Spencer’s report included some of the time-honored woes of triathlon. No matter how many years you do it, every race is different; things are always changing. From one race to the next, you can always modify your game plan. And from one moment to the next, you can always pick how you express your life.
Had a bit of trouble in t2. Brain wouldn’t focus and I stood 2 feet to the left of my spot trying to find it. Finally got the bike racked and shoes on. Took a bit more time to get them laced. Next time speed laces.
Then the hill. Walked up it and started jogging again but was now feeling the distance. Did what I could to keep my heart rate at the target and that effort seemed to be good. My times were slowing but the end was near… did a burpee at the line in honor of Jenny [our late triathlete friend]
I met Melody at the aforementioned camp fire. She was one of those racers who had a friend suggest she try it, then there she was, at her first sprint-distance triathlon. When I asked about her race, her focus was much like many novices’: the swim.
I feel like I’m repeating the obvious; probably every triathlete has had similar feelings, minus the drowning part.
(No Melody, a lot of them mention the drowning part, too.)
Going into the race, I was most concerned with the swim, since I only learned how to swim properly within the last two months. The distance seemed very doable, as long as I remained calm and kept to a slow, methodical pace. But once in the water, having not anticipated waves, I panicked and forgot most of what I’d learned, and basically just swam from lifeguard to lifeguard.
A key takeaway: swimming from lifeguard to lifeguard is one of many ways to get exactly where you need to go: from the start to the finish.
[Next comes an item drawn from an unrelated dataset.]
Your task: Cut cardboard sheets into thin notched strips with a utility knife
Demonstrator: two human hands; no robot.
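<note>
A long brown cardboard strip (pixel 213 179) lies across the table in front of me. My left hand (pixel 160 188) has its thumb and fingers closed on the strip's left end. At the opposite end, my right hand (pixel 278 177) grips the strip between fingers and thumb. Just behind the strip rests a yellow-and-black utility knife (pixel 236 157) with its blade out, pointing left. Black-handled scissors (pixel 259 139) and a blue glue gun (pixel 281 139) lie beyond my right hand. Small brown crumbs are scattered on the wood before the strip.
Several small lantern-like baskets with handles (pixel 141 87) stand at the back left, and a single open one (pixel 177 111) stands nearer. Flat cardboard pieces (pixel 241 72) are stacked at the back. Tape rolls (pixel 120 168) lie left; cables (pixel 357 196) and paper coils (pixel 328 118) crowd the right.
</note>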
Melody had an interesting insight about the length of the race, and the difference between a single sport and multisport:
Last year I completed my first half-marathon, and even though my race times were comparable, the triathlon just seems to fly by much quicker. I didn’t anticipate how much weakness in one activity would affect performance in another in which one ordinarily feels more confident; I spent the first half of the bike just trying to recover from the swim. Even still, at the end of the race, I didn’t feel nearly as exhausted or sore as after my half-marathon, perhaps because the muscle groups vary.
Dione conquered her first half-iron triathlon in Door County, well on her way to her first Ironman Wisconsin in September. Her race summary doubles as great race advice.
- Use Body Glide on areas you never imagined need it. They do.
- When you farmer’s blow on the bike, come out of aero, unless you like snot on your shoulders.
- Green freezy-pops can turn your race around.
- When you want to give up, just keep moving forward. I had a woman come up to me after the race thanking me for keeping her going during the last few miles. I was having a real tough time during those miles, and unbeknown to me, was actually motivating someone to keep going. Be the person who can inspire others by never giving up!
- I love my tri friends, and their friends and families. Triathlon is an individual sport, but it wouldn’t be any fun alone. Both on the course and off, these friends motivate, inspire, and support me.
As for me, I had a few things to offer the race. I went to Saturday’s sprint race to support all those racers, share my sunscreen, hold their stuff, and listen to what they had to tell someone. I rang my cowbell, took photos and hollered. Sunday morning I kicked off the half-iron race with the National Anthem, and then settled into my own race-day with a modest but fun pace.
Although my finish time was nearly the same as last year, I improved in the swim and the run – which is gratifying since those are the places I’ve focused my training. (I also had a blazing T2, of which I’m particularly proud).
Triathlon continues to be an individual sport, but its community gives it life, which shines brightly each July in Door County.